Quais são os outros sintomas?
- Sensibilidade a luz, cheiros e barulho
- Náuseas e vômitos
- Visões, como pontos luminosos, escuros, linhas em ziguezague que antecedem ou acompanham as crises de dor
- Formigamento e dormências no corpo
- Tonturas, sensibilidade a movimentos ou passar mal em viagens de carro, ônibus, barco
Quais fatores podem desencadear uma crise?

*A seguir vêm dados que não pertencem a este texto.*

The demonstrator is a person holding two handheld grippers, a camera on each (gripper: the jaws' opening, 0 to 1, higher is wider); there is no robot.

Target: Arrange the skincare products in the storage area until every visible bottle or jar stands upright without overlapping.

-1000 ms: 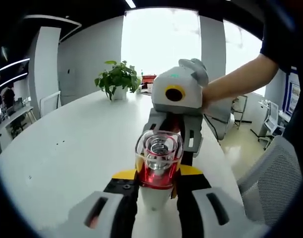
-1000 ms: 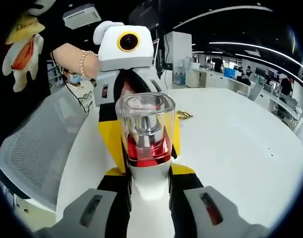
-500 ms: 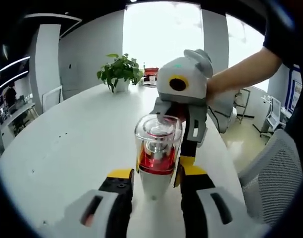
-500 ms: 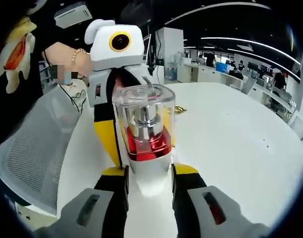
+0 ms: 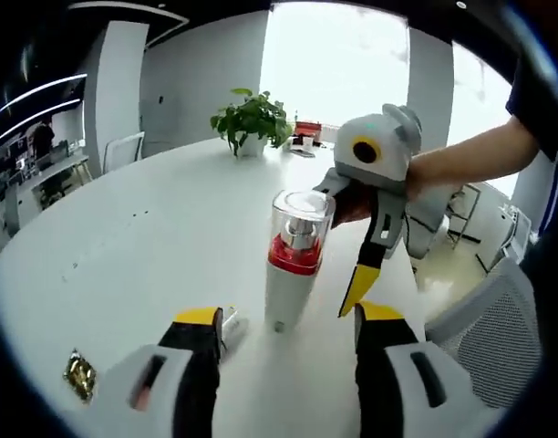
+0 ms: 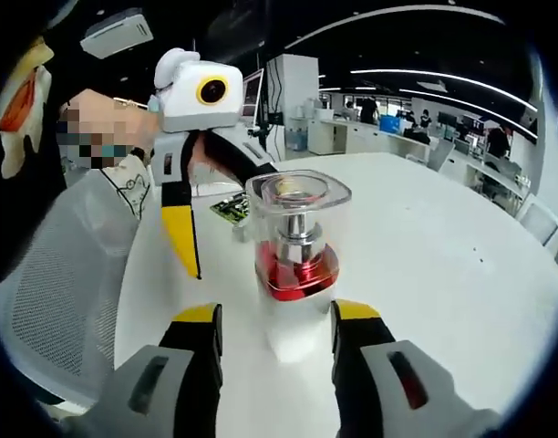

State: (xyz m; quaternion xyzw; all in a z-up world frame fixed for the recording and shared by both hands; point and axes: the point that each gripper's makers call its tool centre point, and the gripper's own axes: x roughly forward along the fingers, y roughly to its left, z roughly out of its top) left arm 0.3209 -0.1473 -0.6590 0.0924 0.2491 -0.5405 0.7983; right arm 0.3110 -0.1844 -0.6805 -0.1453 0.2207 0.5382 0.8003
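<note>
A skincare bottle (image 5: pixel 293 265) with a white body, a red collar and a clear square cap stands on the white table (image 5: pixel 133 265), free of both grippers. My left gripper (image 5: pixel 288 316) is open just short of the bottle's base, one jaw on each side. My right gripper (image 6: pixel 277 312) is open too, its jaws flanking the same bottle (image 6: pixel 295 251) with gaps on both sides. The right gripper (image 5: pixel 361 269) faces me from behind the bottle, held by a hand. In the right gripper view the left gripper (image 6: pixel 215 228) stands at the bottle's left.
A small gold object (image 5: pixel 78 376) lies on the table near my left jaw, and a small white piece (image 5: pixel 232 321) lies beside it. A potted plant (image 5: pixel 252 119) stands at the table's far end. Mesh chairs (image 5: pixel 498 310) (image 6: pixel 51 292) line the table's edge.
Both grippers have opened and drawn back from the bottle, which was held between them. It now stands on the table by itself.
</note>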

Muitas pessoas têm dor logo após períodos de estresse ou excitação. Mas há outros fatores. Veja os mais comuns:
Alimentos e bebidas
- Queijos amarelos envelhecidos
- Frutas cítricas
- Banana
- Linguiças
- Salsichas e alimentos de coloração avermelhada em conserva
- Frituras e gorduras
- Chocolate
- Café, chá e refrigerantes a base de cola
- Aspartame
- Vinho
- Cerveja (ou chope)
Hábitos de alimentação e sono
- Ficar mais de cinco horas seguidas sem comer
- Dormir mais ou menos do que o habitual
Variações bruscas de temperatura e de umidade do ar
- Sair de um lugar quente para um frio ou vice-versa
- Ingestão de líquidos gelados com o organismo aquecido
Menstruação e fatores hormonais
- É comum às mulheres ter enxaqueca nas fases pré, durante ou pós menstruação
- As crises pioram quando começam a usar anticoncepcionais orais
- Há mulheres que, na menopausa, melhoram espontaneamente e voltam a ter crises ao iniciarem a reposição hormonal
O que fazer quando tiver uma crise
- Procure um local fresco e escuro para recostar
- Coloque gelo sobre as áreas doloridas
- Tome o medicamento para crise recomendado pelo médico
- Beba água e coma moderadamente
- Descanse
- Quem sofre de enxaqueca deve carregar medicamentos que aliviam a dor. Consulte o seu médico
Fonte: Ministério da Saúde
Botox como ferramenta
A toxina botulínica é uma neurotoxina produzida pela bactéria Clostridium botulinum, comumente utilizada para correções faciais – as linhas de expressão do rosto. Popularizada pela marca Botox, sua utilidade como ferramenta de alívio da enxaqueca foi descoberta casualmente. Portadores da doença perceberam a redução das dores após aplicações para outras finalidades. O método é indicado para casos com frequência igual ou superior a 15 dias por mês de sofrimento e precisa ser aplicado a cada três meses, seguindo protocolo específico. A substância precisa ser injetada em 31 a 39 pontos espalhados por testa, nuca, ombro e lateral da cabeça. Ao todo, são utilizadas de 155 a 195 unidades de Botox.